> Problem to solve: Output, word for word, the lines of this listing that fall between the line with "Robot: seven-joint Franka" and the line with "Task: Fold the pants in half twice", counting both of those lines, and no others.
---*---
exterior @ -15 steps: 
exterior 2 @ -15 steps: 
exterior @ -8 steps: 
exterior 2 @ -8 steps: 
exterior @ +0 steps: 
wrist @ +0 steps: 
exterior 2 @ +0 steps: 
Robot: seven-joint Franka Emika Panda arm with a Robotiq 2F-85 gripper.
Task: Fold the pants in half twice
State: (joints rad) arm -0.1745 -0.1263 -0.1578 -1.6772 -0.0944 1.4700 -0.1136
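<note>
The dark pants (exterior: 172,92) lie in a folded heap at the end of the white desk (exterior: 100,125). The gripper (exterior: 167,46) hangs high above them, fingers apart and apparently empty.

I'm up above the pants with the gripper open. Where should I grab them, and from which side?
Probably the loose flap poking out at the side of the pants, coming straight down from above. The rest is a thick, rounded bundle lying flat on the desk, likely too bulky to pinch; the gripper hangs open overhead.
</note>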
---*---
> Response to this exercise:
Robot: seven-joint Franka Emika Panda arm with a Robotiq 2F-85 gripper.
Task: Fold the pants in half twice

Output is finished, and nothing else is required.